> **INSTRUCTIONS FOR THE TASK**
From the entries that follow, reproduce exactly and only the lines from the line with "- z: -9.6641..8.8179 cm" to the line with "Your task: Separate", endpoints included.

Records from a data collection:
.....

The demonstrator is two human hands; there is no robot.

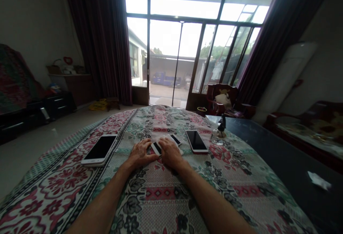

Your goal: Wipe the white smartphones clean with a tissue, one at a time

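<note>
A white-framed smartphone [156, 149] with a dark screen lies crosswise on the patterned tablecloth. My left hand [139, 152] grips its left end, thumb at the near edge and fingers at the far edge. Across its middle, my right hand [171, 152] presses down with bent fingers on what looks like a white cloth [182, 152]. Most of that cloth is hidden under the hand. To the left lies a larger white smartphone [99, 149], apparently on top of another flat white thing. On the right rests another white smartphone [197, 141], dark screen up, with a reddish lower edge.
The flowered tablecloth [160, 205] covers the table. Beyond the right-hand phone stands a small dark figurine on a clear base [221, 128]. A dark tabletop [284, 162] adjoins on the right, bearing a crumpled white paper [319, 180]. Glass doors [171, 59] stand ahead.
</note>
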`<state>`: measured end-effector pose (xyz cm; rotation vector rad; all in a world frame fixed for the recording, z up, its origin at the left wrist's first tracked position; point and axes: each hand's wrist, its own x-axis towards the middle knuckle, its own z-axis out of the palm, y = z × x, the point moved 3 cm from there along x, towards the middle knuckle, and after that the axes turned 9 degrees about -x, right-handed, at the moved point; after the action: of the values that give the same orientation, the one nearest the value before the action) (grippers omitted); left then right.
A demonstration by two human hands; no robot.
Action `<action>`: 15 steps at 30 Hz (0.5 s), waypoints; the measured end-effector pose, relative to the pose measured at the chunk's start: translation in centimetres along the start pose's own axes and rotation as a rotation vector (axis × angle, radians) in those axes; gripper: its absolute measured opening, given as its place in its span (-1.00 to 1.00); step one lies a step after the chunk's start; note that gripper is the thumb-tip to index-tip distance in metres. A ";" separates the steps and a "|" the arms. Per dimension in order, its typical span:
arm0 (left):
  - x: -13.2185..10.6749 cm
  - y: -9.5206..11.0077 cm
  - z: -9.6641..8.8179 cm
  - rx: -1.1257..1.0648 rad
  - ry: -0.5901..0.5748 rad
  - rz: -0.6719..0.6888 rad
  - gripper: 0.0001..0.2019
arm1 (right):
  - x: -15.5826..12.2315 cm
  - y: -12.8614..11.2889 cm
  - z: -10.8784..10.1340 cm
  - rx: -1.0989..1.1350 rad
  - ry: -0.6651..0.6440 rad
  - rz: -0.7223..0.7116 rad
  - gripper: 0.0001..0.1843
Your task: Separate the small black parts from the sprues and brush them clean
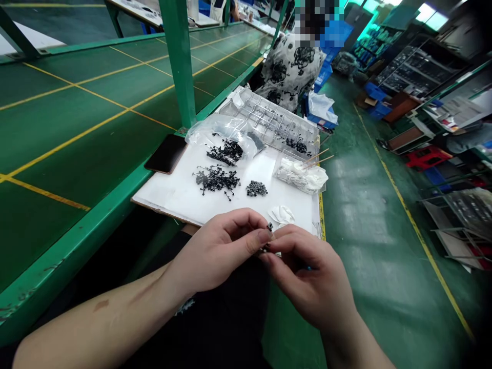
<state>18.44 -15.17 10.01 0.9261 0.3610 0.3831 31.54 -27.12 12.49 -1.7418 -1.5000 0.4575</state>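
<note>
The left hand (217,252) and right hand (307,277) pinch a tiny black plastic part (269,226) in a tight fingertip grip above a white plastic board (172,197); a slack pinch could drop it among the black moulded clusters (216,180).

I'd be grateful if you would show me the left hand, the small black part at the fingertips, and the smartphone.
Left hand (215,251): head view, on the back of the hand.
Small black part (269,226): head view, on its exposed top.
Smartphone (166,154): head view, on its dark face.

Plastic tray (265,120) blocks the right hand (311,277) past the white board (172,195)
</note>
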 end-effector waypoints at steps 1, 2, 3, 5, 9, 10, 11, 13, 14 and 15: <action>0.0 0.0 0.0 0.019 0.000 0.002 -0.83 | -0.2 -0.1 -0.2 -0.024 -0.021 -0.020 -0.93; 0.0 0.1 0.0 0.061 -0.005 0.003 -0.82 | -0.4 0.0 -0.6 -0.033 -0.018 -0.029 -0.91; -0.1 0.2 -0.1 0.119 -0.009 0.011 -0.81 | -0.7 0.0 -1.2 -0.015 0.017 -0.023 -0.86; -0.4 0.4 -0.4 0.246 -0.006 0.045 -0.77 | -1.3 0.5 -2.7 0.105 0.191 0.026 -0.65; -0.8 0.3 -1.2 0.407 0.040 0.090 -0.73 | -2.0 1.4 -5.3 0.308 0.691 -0.046 -0.35; -0.8 0.1 -1.4 0.438 0.051 0.091 -0.74 | -2.1 1.6 -5.6 0.323 0.768 -0.086 -0.38; -0.9 0.0 -1.6 0.467 0.064 0.095 -0.74 | -2.1 1.8 -5.7 0.340 0.814 -0.101 -0.41; -0.9 -0.2 -1.8 0.513 0.085 0.102 -0.75 | -2.2 2.4 -5.7 0.393 0.844 -0.062 -0.45; -0.9 -0.3 -1.9 0.523 0.085 0.106 -0.76 | -2.3 2.6 -5.6 0.427 0.844 -0.026 -0.44; -0.9 -0.3 -1.9 0.524 0.080 0.110 -0.76 | -2.4 2.8 -5.4 0.460 0.840 0.007 -0.43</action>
<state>16.86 -14.42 8.85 1.4491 0.4973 0.4363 36.62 -31.12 13.29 -1.3109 -0.7129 0.0320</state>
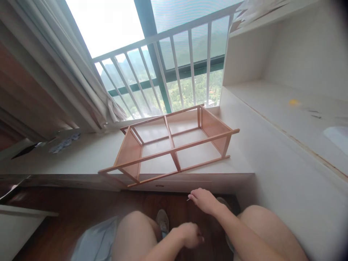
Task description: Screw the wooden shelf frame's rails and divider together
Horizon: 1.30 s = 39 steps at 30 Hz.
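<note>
A light-brown wooden frame lies on its side on the white window ledge, with panels at both ends and a divider across its middle. My right hand is in front of the ledge, below the frame and apart from it. Its thumb and fingers pinch a small thin pin-like piece, too small to identify. Closer to my body and lower, my left hand hangs between my knees with its fingers curled in. Whatever it may hold is hidden. Neither hand touches the frame.
White railings and a window stand behind the ledge. Grey curtains hang at left, near a small clear packet. On the right shelf lie a yellow item and thin dark pieces.
</note>
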Motion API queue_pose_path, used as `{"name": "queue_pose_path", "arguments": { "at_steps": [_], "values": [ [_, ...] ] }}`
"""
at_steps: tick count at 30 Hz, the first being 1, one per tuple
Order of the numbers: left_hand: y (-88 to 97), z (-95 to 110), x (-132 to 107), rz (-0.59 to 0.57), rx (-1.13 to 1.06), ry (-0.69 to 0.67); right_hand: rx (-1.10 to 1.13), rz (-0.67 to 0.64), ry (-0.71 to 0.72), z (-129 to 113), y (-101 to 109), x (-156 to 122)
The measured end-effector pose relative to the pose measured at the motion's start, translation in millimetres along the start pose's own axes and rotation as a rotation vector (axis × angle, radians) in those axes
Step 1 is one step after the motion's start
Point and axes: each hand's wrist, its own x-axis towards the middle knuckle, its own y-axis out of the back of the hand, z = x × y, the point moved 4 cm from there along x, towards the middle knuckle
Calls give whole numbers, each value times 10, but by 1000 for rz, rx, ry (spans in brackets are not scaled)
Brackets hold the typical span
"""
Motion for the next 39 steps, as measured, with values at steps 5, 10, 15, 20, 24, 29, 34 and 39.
{"name": "queue_pose_path", "arguments": {
  "at_steps": [5, 10, 15, 20, 24, 29, 34, 39],
  "values": [
    [772, -358, -262, 325, 6, 66, 20, 58, -71, 151, 120, 60],
    [1525, -690, -320, 701, -65, 33, 28, 31, -108, 310, 77, 157],
    [1841, -720, -263, 945, -224, -138, -12, -41, -149, 484, 6, 284],
    [2113, -569, -216, 1187, -142, -260, -14, -67, -214, 576, -20, 409],
    [2206, -590, -8, 1148, -55, -138, 114, 5, -209, 582, 25, 437],
    [2173, -701, 222, 954, -157, -108, 278, 154, -150, 557, 56, 360],
    [2092, -726, 219, 865, -198, -163, 337, 190, -76, 396, 23, 223],
    [2016, -737, 240, 894, -162, -200, 226, 200, -20, 147, 152, 187]
  ]
}}
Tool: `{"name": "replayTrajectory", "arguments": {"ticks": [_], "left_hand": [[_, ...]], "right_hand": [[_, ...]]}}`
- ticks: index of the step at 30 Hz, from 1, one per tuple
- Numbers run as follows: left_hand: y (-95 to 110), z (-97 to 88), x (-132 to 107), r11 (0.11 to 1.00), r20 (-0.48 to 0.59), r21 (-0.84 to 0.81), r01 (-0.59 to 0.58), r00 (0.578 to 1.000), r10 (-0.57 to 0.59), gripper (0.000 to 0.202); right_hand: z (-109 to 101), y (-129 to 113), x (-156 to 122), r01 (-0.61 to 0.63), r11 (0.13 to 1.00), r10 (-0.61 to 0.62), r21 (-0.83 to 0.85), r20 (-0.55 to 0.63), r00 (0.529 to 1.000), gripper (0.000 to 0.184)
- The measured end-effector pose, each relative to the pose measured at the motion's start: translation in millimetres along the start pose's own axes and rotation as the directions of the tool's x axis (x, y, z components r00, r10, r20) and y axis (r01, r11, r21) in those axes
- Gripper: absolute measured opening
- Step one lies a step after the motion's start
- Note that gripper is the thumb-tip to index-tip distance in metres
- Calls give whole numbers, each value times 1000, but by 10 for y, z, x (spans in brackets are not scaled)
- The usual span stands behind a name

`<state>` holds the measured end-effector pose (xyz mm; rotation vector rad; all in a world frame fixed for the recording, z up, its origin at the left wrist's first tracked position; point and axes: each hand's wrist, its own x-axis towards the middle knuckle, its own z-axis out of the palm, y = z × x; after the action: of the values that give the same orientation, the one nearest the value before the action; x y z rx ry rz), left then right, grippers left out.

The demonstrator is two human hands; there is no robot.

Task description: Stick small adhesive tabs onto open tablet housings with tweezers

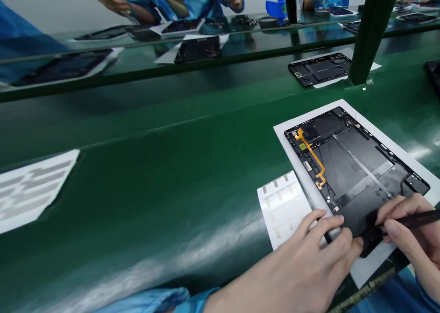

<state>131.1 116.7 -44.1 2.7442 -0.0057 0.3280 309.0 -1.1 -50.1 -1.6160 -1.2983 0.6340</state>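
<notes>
An opened tablet (357, 161) lies on a white sheet (280, 132) at the right, its inside facing up. An orange flex cable (314, 159) runs along its left side, and a grey ribbon cable (360, 166) crosses the middle. My left hand (309, 262) rests its spread, bent fingers on the tablet's near left edge; its thumb is hidden. My right hand (412, 226) is closed around a dark, slim tool that looks like black tweezers (417, 219). The tool's tip points at the tablet's near end, close to my left fingertips.
A sheet of small adhesive strips (283, 203) lies left of the tablet. Another patterned sheet (24, 189) is at the far left. Behind, a raised ledge and a green post (373, 33) stand near another opened tablet (321, 68). Co-workers in blue sleeves work across the bench.
</notes>
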Motion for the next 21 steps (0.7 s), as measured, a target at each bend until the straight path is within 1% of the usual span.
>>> {"name": "replayTrajectory", "arguments": {"ticks": [6, 9, 12, 15, 17, 21], "left_hand": [[-62, 19, -19, 993, -63, -113, -38, 998, 31, 31], [-84, 30, -21, 984, -93, -173, -29, 996, 13, 29], [-78, 25, -21, 979, -102, -201, -13, 995, -8, 28], [-60, 8, -33, 977, -96, -211, -22, 995, 1, 28], [-53, 1, -45, 977, -97, -210, -27, 995, 6, 28], [-58, -5, -62, 982, -100, -188, -22, 995, 3, 28]], "right_hand": [[9, 30, 15, 0, 1000, -1, 28, 27, 1000, 10], [10, 30, 22, 11, 1000, -12, 24, 42, 999, 10], [19, 36, 14, 15, 1000, -14, -7, 57, 998, 9], [29, 33, 5, 22, 999, -20, -32, 69, 997, 8], [32, 24, 6, 31, 999, -29, -43, 49, 998, 9], [33, 14, 13, 37, 996, -40, -85, -36, 999, 12]]}}
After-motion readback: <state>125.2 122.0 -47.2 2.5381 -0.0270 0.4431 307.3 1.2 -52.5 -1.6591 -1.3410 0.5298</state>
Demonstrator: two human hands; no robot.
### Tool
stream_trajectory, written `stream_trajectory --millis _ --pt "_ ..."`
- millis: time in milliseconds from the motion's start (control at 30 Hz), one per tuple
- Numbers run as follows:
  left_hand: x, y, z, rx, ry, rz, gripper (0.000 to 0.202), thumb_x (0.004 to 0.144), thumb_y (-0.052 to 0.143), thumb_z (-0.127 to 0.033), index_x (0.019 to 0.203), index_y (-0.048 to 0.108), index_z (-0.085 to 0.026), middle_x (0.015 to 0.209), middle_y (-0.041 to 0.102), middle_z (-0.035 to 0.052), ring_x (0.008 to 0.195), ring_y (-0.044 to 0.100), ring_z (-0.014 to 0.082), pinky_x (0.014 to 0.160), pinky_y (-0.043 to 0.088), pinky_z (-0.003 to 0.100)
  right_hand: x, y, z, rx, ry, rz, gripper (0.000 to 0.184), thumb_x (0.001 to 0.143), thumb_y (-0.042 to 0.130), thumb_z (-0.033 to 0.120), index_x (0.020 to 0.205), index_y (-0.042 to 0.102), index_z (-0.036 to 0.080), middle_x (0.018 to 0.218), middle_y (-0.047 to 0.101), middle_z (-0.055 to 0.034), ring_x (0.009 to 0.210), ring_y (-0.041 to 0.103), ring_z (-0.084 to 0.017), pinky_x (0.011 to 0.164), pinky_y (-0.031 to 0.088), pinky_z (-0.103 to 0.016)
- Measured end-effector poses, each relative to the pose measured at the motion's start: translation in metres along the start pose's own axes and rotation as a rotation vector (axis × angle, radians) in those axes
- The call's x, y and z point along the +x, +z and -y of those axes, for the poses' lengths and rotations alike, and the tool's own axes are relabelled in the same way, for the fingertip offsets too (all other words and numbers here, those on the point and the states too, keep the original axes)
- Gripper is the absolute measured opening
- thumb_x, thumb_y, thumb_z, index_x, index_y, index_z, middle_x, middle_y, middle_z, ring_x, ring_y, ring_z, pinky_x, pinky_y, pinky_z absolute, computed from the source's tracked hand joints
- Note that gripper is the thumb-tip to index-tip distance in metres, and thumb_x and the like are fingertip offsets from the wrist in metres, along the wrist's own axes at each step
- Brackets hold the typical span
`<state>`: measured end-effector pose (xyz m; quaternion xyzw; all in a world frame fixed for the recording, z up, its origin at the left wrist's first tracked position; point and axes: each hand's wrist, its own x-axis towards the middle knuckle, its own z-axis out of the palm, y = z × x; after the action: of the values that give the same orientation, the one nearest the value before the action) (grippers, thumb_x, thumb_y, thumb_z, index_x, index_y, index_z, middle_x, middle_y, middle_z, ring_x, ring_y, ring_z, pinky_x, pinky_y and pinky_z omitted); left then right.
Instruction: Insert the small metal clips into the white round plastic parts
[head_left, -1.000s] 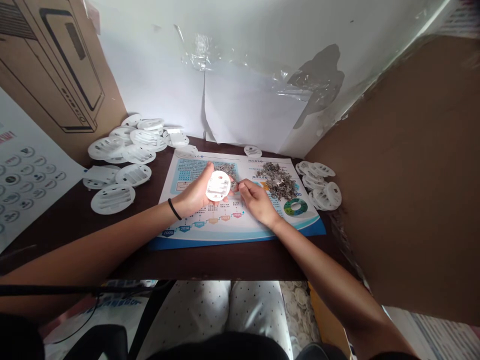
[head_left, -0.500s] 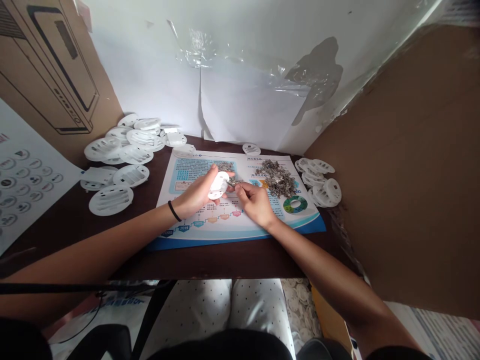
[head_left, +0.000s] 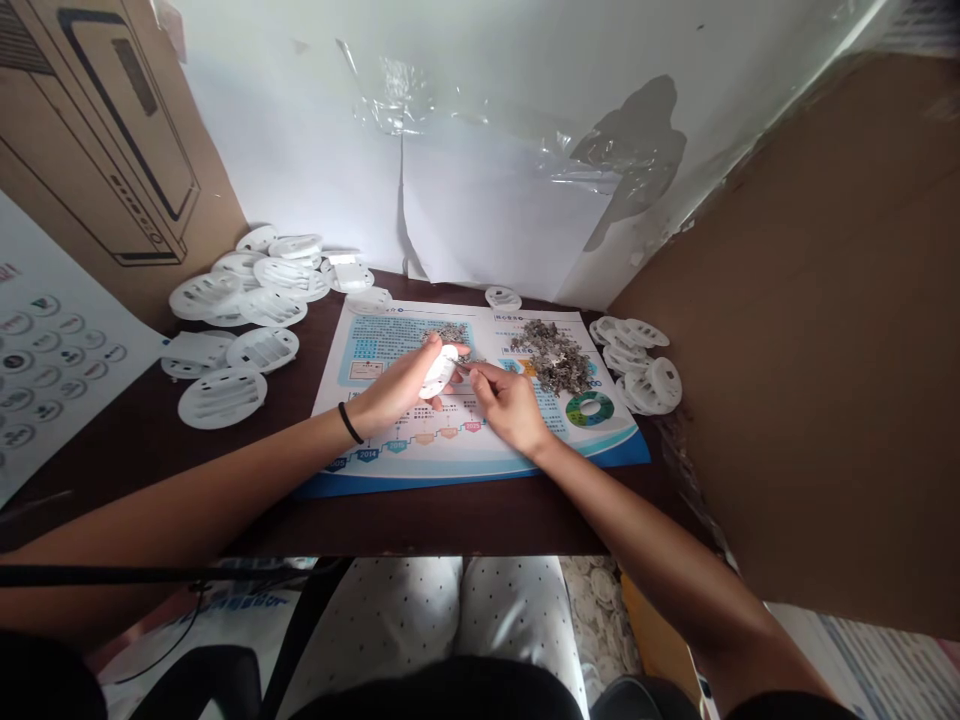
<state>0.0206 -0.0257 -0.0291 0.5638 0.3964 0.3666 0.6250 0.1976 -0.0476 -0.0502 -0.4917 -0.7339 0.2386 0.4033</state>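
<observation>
Clearly, we have a round white plastic disc (head_left: 437, 374) tilted in our left hand (head_left: 399, 386), thumb and fingers closed around it. Our right hand (head_left: 514, 408) is just beside the disc's right edge, thumb and forefinger pinched on a thin metal piece (head_left: 462, 364), too small to make out well. Just beyond our left hand we see a loose scatter of metal bits (head_left: 452, 331); beyond the right, a larger metal heap (head_left: 559, 362). Beneath both hands we have a printed sheet (head_left: 465, 457).
</observation>
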Motion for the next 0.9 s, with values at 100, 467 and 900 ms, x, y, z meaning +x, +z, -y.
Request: stream_trajectory --millis 100,467,900 --pt "0.0 -0.001 0.001 0.024 0.0 0.006 0.067 0.09 0.034 -0.068 0.128 0.06 -0.019 0.105 0.066 0.0131 0.087 0.065 0.0202 0.054 0.049 0.024 0.0 0.0 0.001 -0.008 -0.009 -0.001 0.039 0.094 0.04 0.038 0.091 0.071 0.015 0.065 0.063 -0.0014 0.058 0.052 -0.013 0.064 0.039 -0.023" --pt "0.001 0.0 0.001 0.065 0.02 -0.018 0.066 0.09 0.032 -0.067 0.122 0.062 -0.017 0.09 0.062 0.0096 0.072 0.058 0.0148 0.05 0.045 0.021 0.0 0.002 0.007 -0.11 0.016 -0.03 0.037 0.091 0.044 0.029 0.109 0.072 0.013 0.068 0.07 -0.0038 0.054 0.053 -0.012 0.062 0.042 -0.025" --pt "-0.014 0.017 -0.019 0.26 0.045 -0.061 0.061 0.097 0.024 -0.052 0.123 0.057 -0.008 0.085 0.062 0.0088 0.062 0.056 0.0119 0.05 0.046 0.021 -0.003 0.003 0.014 -0.154 0.004 -0.068 0.03 0.089 0.045 0.022 0.097 0.074 0.018 0.064 0.067 -0.0017 0.052 0.052 -0.011 0.059 0.039 -0.024"
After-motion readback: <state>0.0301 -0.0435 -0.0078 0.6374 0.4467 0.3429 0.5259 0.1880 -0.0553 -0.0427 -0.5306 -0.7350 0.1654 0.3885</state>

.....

> **WRITTEN REPLY**
  - z: -9.6641..8.8179 cm
  - rx: -1.1257..1.0648 rad
  - ry: -0.5901..0.5748 rad
  - rz: -0.6719..0.6888 rad
  - gripper: 0.0001..0.2019
arm1 (right):
  - x: -15.5826..12.2315 cm
  - y: -12.8614..11.2889 cm
  - z: -10.8784..10.1340 cm
  - rx: -1.0989..1.1350 rad
  - ry: -0.6651..0.6440 rad
  - rz: -0.7223..0.7116 rad
  - gripper: 0.0001..0.1843
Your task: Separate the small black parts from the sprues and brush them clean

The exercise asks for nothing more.